Les intentions mentales augmentent des probabilités d'activation, d'exocytose. La Conscience, par la médiation du cerveau qu'elle stimule (comment??) augmente la probabilité des exocytoses dans les réseaux vésiculaires présynaptiques.

Pour Jean Delacour (Paris VII), le recours à la physique quantique est pour le moins prématuré et n'est évoqué, sans doute, que comme argument antidéterministe, les relations d'incertitude étant le dernier bastion de la liberté.

Mais le dernier mot (non prononcé) est quand même l'incontournable émergence ; que ne saurait expliquer une invocation classiquement Darwinienne (pp153,172).

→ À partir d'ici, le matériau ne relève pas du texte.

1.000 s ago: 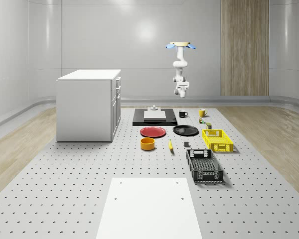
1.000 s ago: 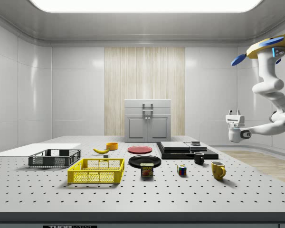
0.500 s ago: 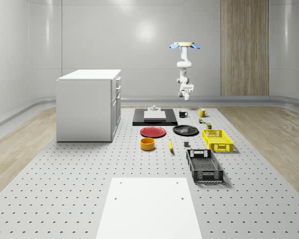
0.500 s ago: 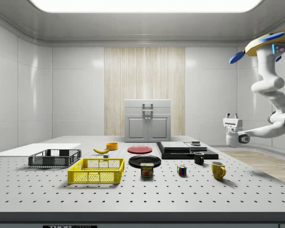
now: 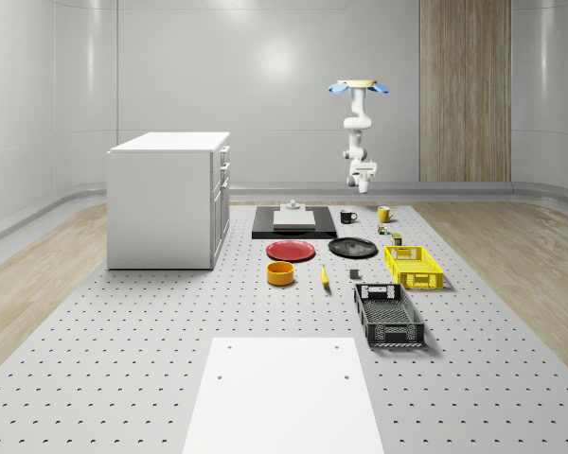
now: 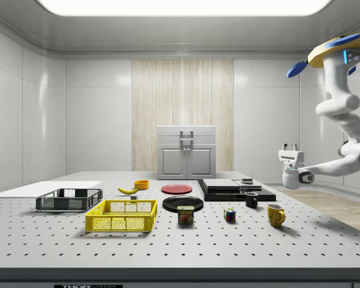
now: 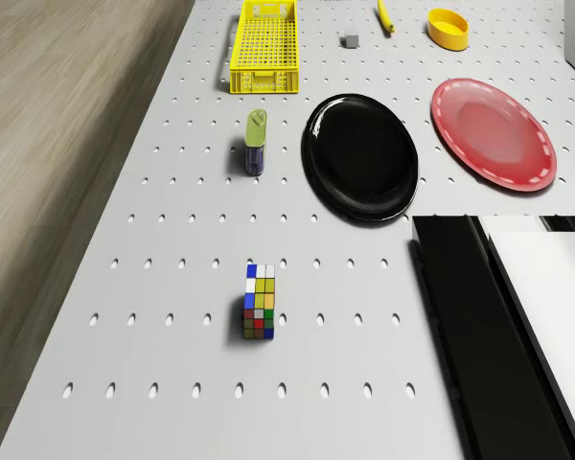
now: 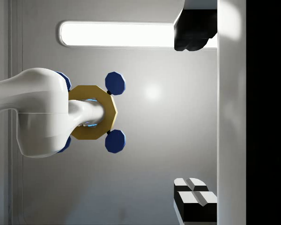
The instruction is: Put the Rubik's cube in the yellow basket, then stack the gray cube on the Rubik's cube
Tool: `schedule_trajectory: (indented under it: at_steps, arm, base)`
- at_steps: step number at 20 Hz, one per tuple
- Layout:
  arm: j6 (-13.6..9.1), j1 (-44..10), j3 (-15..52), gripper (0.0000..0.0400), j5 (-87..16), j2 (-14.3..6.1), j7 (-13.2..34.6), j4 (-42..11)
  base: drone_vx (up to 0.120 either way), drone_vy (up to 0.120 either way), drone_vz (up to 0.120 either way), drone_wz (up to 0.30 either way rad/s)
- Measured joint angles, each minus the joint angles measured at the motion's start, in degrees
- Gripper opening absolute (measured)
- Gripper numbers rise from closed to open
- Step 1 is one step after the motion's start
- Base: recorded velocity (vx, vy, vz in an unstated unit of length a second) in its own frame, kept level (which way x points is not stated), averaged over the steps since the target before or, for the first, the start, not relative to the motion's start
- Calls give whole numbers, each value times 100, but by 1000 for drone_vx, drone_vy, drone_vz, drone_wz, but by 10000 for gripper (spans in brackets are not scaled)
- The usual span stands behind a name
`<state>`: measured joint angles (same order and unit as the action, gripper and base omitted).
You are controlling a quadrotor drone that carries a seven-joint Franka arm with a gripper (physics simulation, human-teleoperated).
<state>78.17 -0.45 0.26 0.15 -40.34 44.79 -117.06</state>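
The Rubik's cube (image 7: 259, 303) (image 6: 229, 215) (image 5: 382, 229) stands on the perforated table, apart from the green-topped can (image 7: 256, 142). The yellow basket (image 5: 414, 266) (image 6: 122, 216) (image 7: 264, 38) holds nothing. A small gray cube (image 7: 350, 41) (image 5: 354, 275) sits on the table beside the basket. My drone (image 5: 358, 87) (image 6: 339, 51) hovers high over the table's far end. The gripper (image 6: 290, 146) (image 5: 363, 170) (image 8: 195, 115) hangs well above the table and points upward toward the drone (image 8: 91, 112). It is open, with its fingertips (image 8: 194, 30) wide apart and nothing between them.
A black plate (image 7: 362, 156), red plate (image 7: 494, 132), orange bowl (image 7: 448, 25) and banana (image 7: 386, 16) lie mid-table. A yellow mug (image 6: 275, 214) and black mug (image 6: 251, 200) stand near the Rubik's cube. A black slab (image 7: 479, 326), black crate (image 5: 388, 315) and white cabinet (image 5: 168, 199) also stand here.
The drone and arm have drifted toward the whole-scene view's right, and the gripper has shifted slightly toward the side view's left. The table objects have not moved.
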Motion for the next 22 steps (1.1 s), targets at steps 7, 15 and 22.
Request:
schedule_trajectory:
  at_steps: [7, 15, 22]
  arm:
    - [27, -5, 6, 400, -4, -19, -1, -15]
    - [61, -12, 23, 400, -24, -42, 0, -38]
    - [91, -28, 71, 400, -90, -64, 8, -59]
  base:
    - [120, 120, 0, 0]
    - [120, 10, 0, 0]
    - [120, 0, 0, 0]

Eccles finit par sombrer dans la théologie en invoquant "I'unicité de la conscience ou de l'âme" (ce que Delacour appelle une "pneumatologie" spéculative), "une entité située dans un autre niveau de réalité...une entité surnaturelle" et affirme sa "foi en une âme humaine d'origine divine" (p215). C'est son droit, mais que ne l'a-t-il dit tout de suite ! et pourquoi nous avoir maintenu en suspense si longtemps pour avouer ne parler, finalement, que des instrumentalités de "l'âme". Mais on n'est pas conseiller scientifique du Vatican par hasard.